• **How to complete this task**
Among the entries below, only the lines starting at the one with "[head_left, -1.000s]" and ending at the one with "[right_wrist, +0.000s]", both included, are to be printed exactly.

[Items from a dataset]
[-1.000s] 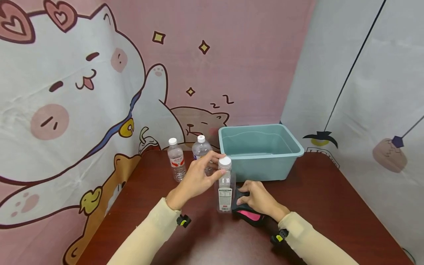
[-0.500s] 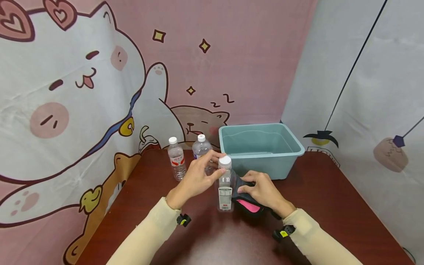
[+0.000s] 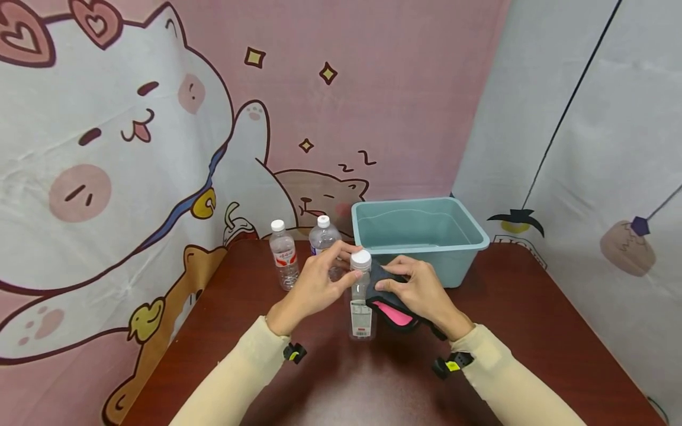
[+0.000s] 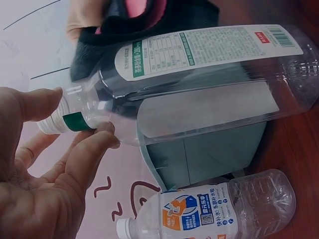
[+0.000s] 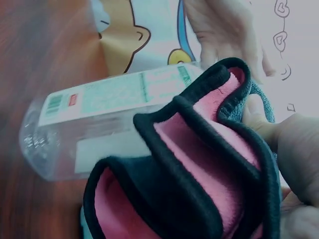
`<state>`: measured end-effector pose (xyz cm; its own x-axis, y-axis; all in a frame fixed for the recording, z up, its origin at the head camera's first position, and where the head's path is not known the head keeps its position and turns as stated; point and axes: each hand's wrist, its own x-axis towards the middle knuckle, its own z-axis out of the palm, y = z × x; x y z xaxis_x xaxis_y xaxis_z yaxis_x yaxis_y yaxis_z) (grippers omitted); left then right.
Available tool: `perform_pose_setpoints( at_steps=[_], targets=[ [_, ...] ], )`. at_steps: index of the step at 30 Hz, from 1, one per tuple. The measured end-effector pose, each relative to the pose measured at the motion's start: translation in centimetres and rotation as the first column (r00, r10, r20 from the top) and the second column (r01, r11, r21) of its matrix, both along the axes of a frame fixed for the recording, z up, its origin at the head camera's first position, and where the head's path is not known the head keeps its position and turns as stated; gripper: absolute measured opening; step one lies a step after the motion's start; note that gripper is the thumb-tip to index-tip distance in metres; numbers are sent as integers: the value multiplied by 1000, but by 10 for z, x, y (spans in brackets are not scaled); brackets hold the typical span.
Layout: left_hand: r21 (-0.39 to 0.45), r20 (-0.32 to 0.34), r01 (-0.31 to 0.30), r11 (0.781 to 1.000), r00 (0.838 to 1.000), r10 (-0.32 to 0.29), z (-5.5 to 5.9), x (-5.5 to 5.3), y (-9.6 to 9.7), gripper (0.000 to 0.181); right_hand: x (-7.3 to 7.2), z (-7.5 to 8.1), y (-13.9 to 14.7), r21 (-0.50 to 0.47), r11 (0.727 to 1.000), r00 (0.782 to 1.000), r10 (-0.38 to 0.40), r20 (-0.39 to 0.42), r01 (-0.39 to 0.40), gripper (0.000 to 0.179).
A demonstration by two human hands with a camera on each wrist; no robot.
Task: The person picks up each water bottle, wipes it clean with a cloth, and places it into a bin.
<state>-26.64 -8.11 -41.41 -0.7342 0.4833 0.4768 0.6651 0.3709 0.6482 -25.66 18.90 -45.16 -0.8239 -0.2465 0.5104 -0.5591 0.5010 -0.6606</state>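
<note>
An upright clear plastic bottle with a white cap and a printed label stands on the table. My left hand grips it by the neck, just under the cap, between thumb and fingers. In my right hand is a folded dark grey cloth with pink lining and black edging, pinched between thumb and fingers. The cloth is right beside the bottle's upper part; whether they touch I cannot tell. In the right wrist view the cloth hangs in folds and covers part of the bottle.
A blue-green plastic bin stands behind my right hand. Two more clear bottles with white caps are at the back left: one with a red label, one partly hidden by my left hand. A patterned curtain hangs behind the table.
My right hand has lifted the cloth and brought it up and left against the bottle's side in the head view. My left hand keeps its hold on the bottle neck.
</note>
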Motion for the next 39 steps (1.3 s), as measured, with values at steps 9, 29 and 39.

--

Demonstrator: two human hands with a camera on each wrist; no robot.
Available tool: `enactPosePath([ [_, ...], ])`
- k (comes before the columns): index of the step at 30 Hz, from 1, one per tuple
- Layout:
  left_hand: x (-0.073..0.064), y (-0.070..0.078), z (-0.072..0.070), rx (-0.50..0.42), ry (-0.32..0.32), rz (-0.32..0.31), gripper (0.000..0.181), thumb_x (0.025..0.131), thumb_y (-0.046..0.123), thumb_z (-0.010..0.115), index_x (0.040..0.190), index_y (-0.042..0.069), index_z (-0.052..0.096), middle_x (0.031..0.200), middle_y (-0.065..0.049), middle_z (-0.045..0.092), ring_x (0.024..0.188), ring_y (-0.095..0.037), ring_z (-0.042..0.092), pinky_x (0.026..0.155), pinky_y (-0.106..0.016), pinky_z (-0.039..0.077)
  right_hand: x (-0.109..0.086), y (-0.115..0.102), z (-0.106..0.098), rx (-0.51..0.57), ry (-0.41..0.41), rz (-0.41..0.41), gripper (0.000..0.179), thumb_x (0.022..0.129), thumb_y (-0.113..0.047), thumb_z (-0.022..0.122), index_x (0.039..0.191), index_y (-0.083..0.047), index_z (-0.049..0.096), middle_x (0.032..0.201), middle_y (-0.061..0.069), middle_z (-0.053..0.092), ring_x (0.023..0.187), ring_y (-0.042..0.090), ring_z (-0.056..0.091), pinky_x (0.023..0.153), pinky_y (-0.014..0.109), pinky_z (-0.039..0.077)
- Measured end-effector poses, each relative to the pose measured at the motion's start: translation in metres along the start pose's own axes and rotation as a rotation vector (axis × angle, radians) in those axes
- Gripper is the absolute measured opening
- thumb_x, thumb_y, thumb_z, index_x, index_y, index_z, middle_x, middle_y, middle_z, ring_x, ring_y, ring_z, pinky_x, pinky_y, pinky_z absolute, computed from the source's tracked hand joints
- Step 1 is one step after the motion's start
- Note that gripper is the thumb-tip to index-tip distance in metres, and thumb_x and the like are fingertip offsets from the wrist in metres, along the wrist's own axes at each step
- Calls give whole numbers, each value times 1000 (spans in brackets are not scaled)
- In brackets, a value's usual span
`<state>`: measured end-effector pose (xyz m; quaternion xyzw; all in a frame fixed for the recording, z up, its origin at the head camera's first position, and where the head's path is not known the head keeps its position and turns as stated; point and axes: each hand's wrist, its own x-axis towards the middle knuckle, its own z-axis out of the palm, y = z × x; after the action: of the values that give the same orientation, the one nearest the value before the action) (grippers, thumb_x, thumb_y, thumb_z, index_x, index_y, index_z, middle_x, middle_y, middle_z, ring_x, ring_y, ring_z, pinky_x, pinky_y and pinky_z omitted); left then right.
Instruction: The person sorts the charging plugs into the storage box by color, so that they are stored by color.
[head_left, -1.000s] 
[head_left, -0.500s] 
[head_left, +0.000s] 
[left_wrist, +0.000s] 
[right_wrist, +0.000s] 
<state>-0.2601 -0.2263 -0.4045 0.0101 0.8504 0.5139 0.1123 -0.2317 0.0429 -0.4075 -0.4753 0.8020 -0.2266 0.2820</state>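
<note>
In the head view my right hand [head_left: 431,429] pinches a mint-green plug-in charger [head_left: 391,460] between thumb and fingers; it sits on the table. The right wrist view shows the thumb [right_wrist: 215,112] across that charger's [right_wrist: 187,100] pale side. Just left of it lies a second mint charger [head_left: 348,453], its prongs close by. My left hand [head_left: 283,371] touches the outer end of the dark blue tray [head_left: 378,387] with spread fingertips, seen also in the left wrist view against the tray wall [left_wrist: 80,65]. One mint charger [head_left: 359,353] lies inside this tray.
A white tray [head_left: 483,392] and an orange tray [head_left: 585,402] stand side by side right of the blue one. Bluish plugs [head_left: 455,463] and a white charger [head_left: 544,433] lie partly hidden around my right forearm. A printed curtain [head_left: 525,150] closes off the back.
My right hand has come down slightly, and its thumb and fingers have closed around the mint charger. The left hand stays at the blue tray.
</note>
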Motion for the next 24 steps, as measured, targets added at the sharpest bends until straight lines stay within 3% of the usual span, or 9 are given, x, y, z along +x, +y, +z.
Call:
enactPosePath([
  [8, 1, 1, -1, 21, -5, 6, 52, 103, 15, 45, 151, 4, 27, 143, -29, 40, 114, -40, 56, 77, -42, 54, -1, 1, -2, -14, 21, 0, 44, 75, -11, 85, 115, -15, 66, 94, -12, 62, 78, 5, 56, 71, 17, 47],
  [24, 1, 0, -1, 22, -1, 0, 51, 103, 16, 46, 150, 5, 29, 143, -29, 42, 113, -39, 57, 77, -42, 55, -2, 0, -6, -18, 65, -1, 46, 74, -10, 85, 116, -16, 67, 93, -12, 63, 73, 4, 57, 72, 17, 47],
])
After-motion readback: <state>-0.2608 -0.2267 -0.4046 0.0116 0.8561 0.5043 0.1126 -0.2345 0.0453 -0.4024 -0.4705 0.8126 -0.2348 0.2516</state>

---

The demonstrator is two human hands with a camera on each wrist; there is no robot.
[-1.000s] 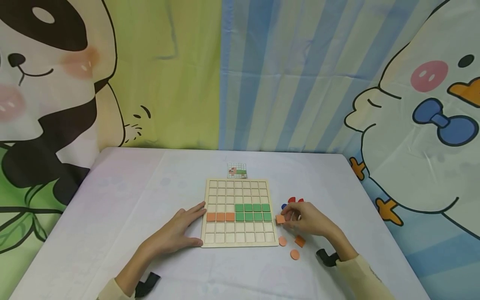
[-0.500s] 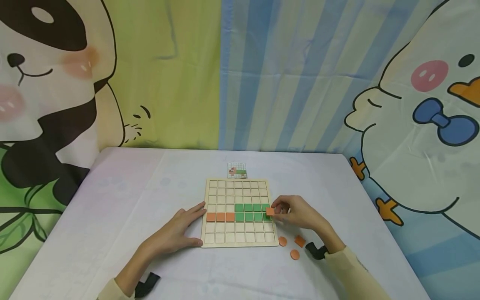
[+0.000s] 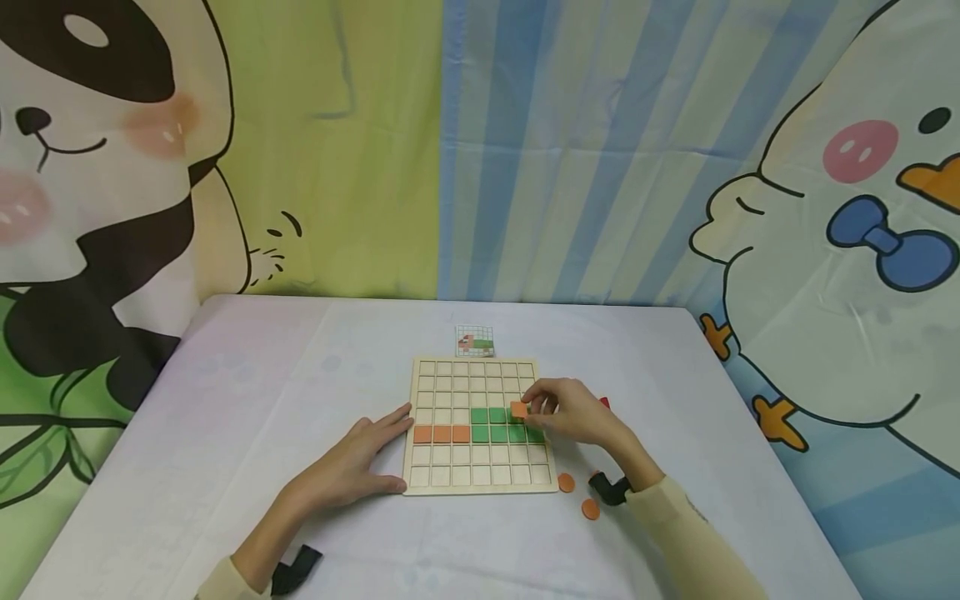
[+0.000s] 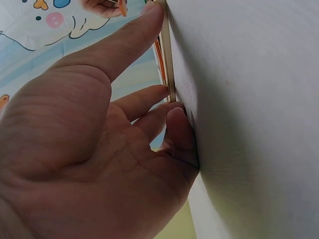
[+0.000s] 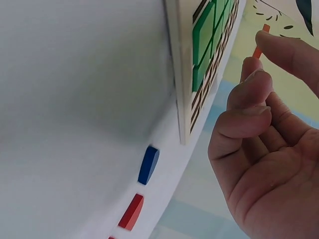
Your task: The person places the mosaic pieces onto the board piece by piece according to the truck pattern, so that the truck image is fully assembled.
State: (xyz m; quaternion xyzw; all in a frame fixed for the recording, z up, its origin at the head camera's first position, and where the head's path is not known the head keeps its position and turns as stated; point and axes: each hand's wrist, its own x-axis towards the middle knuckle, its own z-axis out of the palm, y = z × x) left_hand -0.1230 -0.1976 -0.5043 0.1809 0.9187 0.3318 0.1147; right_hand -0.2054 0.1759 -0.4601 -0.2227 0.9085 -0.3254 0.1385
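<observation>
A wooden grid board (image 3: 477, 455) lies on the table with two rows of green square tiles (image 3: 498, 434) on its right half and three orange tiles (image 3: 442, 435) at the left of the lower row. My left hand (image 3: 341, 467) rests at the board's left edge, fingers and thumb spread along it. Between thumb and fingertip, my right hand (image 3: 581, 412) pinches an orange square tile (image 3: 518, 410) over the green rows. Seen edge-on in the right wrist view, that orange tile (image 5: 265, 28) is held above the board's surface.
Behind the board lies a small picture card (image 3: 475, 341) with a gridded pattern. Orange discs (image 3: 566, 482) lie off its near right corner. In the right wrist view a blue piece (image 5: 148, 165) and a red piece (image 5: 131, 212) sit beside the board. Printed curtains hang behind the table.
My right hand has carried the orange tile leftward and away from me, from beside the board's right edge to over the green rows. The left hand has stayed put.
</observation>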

• **Written response**
[head_left, -1.000s] 
[head_left, -0.500s] 
[head_left, +0.000s] 
[left_wrist, +0.000s] 
[right_wrist, +0.000s] 

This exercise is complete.